- _Exercise_
Here the whole listing must be retyped exactly, with no line omitted.

- _Data shown_

== Segment start ==

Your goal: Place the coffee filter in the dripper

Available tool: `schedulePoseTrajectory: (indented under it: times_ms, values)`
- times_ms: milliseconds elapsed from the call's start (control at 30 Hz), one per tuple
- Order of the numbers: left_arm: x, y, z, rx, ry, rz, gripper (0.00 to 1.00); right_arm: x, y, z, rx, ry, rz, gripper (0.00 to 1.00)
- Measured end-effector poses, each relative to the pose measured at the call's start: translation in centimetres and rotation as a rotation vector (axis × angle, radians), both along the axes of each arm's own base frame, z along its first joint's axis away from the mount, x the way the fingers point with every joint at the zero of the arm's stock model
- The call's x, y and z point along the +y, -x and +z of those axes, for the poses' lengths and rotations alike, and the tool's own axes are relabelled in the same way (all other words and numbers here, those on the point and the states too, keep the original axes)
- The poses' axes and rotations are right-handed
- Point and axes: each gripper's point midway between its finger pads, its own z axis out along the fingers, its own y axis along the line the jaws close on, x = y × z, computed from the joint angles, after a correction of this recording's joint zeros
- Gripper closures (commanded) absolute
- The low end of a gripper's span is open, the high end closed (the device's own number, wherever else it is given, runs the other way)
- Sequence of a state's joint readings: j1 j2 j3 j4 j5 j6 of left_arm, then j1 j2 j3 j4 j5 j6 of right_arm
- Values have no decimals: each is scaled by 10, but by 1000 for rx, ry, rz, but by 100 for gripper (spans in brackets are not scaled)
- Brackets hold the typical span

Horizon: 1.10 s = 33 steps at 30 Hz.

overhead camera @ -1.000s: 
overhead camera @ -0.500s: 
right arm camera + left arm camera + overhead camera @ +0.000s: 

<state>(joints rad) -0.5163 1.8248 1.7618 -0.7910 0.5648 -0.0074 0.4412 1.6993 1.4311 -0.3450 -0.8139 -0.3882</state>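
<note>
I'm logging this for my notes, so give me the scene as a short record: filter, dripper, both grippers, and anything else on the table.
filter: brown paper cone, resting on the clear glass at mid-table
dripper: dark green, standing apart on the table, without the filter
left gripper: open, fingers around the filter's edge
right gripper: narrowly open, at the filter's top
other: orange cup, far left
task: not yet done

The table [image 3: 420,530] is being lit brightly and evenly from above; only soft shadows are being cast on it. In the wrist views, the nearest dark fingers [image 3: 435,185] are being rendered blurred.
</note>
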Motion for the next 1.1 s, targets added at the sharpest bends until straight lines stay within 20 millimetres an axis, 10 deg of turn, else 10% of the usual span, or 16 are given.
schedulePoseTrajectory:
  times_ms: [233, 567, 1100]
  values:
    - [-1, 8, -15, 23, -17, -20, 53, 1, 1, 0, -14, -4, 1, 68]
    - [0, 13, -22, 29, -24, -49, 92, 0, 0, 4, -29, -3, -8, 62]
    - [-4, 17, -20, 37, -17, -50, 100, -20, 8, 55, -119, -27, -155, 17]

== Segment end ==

- _Answer section_
Your goal: Place the coffee filter in the dripper

Available tool: `schedulePoseTrajectory: (indented under it: times_ms, values)`
- times_ms: milliseconds elapsed from the call's start (control at 30 Hz), one per tuple
- Order of the numbers: left_arm: x, y, z, rx, ry, rz, gripper (0.00 to 1.00); right_arm: x, y, z, rx, ry, rz, gripper (0.00 to 1.00)
- Measured end-effector poses, each relative to the pose measured at the call's start: translation in centimetres and rotation as a rotation vector (axis × angle, radians), both along the axes of each arm's own base frame, z along its first joint's axis away from the mount, x the way the fingers point with every joint at the zero of the arm's stock model
- The call's x, y and z point along the +y, -x and +z of those axes, for the poses' lengths and rotations alike, and the tool's own axes are relabelled in the same way (all other words and numbers here, those on the point and the states too, keep the original axes)
- The poses' axes and rotations are right-handed
- Point and axes: each gripper's point midway between its finger pads, its own z axis out along the fingers, its own y axis along the line the jaws close on, x = y × z, computed from the joint angles, after a correction of this recording's joint zeros
- Gripper closures (commanded) absolute
- The low end of a gripper's span is open, the high end closed (the device's own number, wherever else it is given, runs the other way)
- Sequence of a state's joint readings: j1 j2 j3 j4 j5 j6 of left_arm, then j1 j2 j3 j4 j5 j6 of right_arm
- Values have no decimals: each is scaled by 10, but by 1000 for rx, ry, rz, but by 100 for gripper (spans in brackets are not scaled)
- Brackets hold the typical span

Horizon: 1.10 s = 33 steps at 30 Hz.

overhead camera @ -1.000s: 
overhead camera @ -0.500s: 
right arm camera + left arm camera + overhead camera @ +0.000s: 

<state>(joints rad) -0.5163 1.8248 1.7618 -0.7910 0.5648 -0.0074 0.4412 1.6993 1.4311 -0.3450 -0.8139 -0.3882</state>
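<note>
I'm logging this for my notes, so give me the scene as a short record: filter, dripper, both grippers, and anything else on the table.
filter: brown paper cone, resting on the clear glass at mid-table
dripper: dark green, standing apart on the table, without the filter
left gripper: open, fingers around the filter's edge
right gripper: narrowly open, at the filter's top
other: orange cup, far left
task: not yet done

The table [image 3: 420,530] is being lit brightly and evenly from above; only soft shadows are being cast on it. In the wrist views, the nearest dark fingers [image 3: 435,185] are being rendered blurred.
</note>
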Motion for the next 1.1 s, targets added at the sharpest bends until straight lines stay within 20 millimetres an axis, 10 deg of turn, else 10% of the usual span, or 16 are given.
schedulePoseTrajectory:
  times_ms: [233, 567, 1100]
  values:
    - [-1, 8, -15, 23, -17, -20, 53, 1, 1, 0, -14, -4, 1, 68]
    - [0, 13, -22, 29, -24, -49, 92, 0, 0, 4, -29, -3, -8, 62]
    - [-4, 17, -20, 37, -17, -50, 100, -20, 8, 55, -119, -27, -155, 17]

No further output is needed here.